Это была одна из песен, что пела мать, и голос Крольчихи был похож на голос матери — такой же чистый, глубокий, наполненный щемящей тоской. Все, даже Балда, сидели тихо, не шевелясь.
Грустные, будоражащие душу песни сменяли одна другую, но были они одинаково печальными, потому что рассказывали о потерянном счастье, о сломанной судьбе, о смерти…
Татьяна прижалась к Андрею и положила голову на его плечо, и он не двигался, боялся глубоко вздохнуть, чтобы не вспугнуть ее, не нарушить сладкую благодать. Ему было хорошо, но и чуть жутковато. Они пили из одной стопки, по капельке. Андрей сначала давал глотнуть Татьяне, потом остатки допивал сам. В голове шумело то ли от выпитого, то ли от пения Крольчихи, а скорее, от близости Татьяны. Она взяла его руку и положила на свое бедро, под платье, и комната поплыла куда-то, раскачиваясь, и лица сидящих за столом сделались неясными, смазанными, словно Андреи видел их через запотевшее стекло.
— Хватит тебе гнусавить, мать, — хмурясь, проговорил Евангелист. — Рвани-ка что-нибудь веселенькое, а то своими псалмами всю душу вытянула.
Крольчиха обвела застолье осоловевшими глазами, схватила полную стопку, опрокинула в рот и, тряхнув головой, ударила по струнам:
— Про тебя, Племянник, а? — хохотнул Балда, подмигивая. — Это как будто ты Таньке пишешь, ха!..

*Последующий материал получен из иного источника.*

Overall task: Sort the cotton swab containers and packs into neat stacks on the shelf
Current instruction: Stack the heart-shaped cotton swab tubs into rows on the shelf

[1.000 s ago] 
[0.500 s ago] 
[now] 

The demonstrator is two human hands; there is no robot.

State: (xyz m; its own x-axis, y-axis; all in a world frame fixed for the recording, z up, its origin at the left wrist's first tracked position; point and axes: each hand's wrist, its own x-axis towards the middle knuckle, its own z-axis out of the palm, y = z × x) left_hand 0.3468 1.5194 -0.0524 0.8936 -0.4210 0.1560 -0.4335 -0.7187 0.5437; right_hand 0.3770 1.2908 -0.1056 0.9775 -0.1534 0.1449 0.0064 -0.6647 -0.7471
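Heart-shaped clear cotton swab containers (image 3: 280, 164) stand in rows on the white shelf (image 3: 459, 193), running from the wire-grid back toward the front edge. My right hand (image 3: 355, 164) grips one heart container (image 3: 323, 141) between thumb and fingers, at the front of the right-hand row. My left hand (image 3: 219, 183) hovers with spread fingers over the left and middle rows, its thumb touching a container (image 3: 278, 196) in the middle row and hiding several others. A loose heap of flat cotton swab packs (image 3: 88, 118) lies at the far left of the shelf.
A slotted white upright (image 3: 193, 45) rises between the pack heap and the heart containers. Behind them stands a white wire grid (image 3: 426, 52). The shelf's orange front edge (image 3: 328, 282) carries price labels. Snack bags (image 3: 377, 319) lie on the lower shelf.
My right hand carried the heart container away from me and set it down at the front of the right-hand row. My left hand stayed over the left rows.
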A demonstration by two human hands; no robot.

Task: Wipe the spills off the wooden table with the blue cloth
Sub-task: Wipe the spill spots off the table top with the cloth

— Да уж ты бы не написал, это точно, — устало сказала Крольчиха.
— Почему?
— Ума не хватило бы, в буквы не все знаешь,
— Да если хочешь знать…
— Сиди, — махнула Крольчиха рукой.
— Пойдем отсюда, — шепнула Татьяна. — Сейчас спорить начнут.
Андрей послушно встал и пошел за ней. Она привела его в маленькую комнатку в конце коридора, большую часть которой занимала широкая кровать. Татьяна накинула на двери крючок и бросилась на постель. Покачиваясь на стонущих пружинах, она протянула руки и позвала:
— Иди ко мне!..
Он сел на край кровати. Татьяна уронила его, навалилась сверху и, всасываясь в губы, просунула в рот острый и крепкий кончик языка. Он услышал, как стукнули, падая на пол, ее туфли.
Она раздела Андрея и разделась сама.
У нее было гладкое, как шелковое, тело, маленькие, тугие, словно детские мячики, груди и нежные, бархатные руки, которыми она ласкала Андрея.
И он погрузился в небытие.
XXVI
СРЕДИ ночи Андрей проснулся.
Гудела голова, во рту было сухо и горько. Тело казалось тяжелым и чужим. Рядом пошевелилась Татьяна. Она что-то бормотала во сне, причмокивая губами. Одеяло, скомканное, валялось в ногах. Андрею сделалось стыдно. Он накинул одеяло на Татьяну, осторожно сполз с кровати, надел трусы и вышел на цыпочках из комнаты. Нестерпимо хотелось пить.
Выйдя в прихожую, он увидел свет в кухне и направился туда. Между прочим подумал, что идти в трусах неудобно — вдруг там Крольчиха, или Вера, или девица, имени которой он не знал. Однако возвращаться не стал.
А в кухне, и тоже в трусах, сидел Евангелист. Все тело его было испещрено наколками. Кажется, чистого места не было. На груди — распятый Иисус Христос, а на одном плече, на левом, — Маркс, Энгельс, Ленин и Сталин.
— Заходи, Племянник, — кивнул Евангелист. Голос у него был глухой, хриплый, словно простуженный. — Трещит котелок?
— Аж разламывается, — поморщился Андрей.
— И кто ее только выдумал, водяру Памятник бы ему поставить. Похмелиться надо.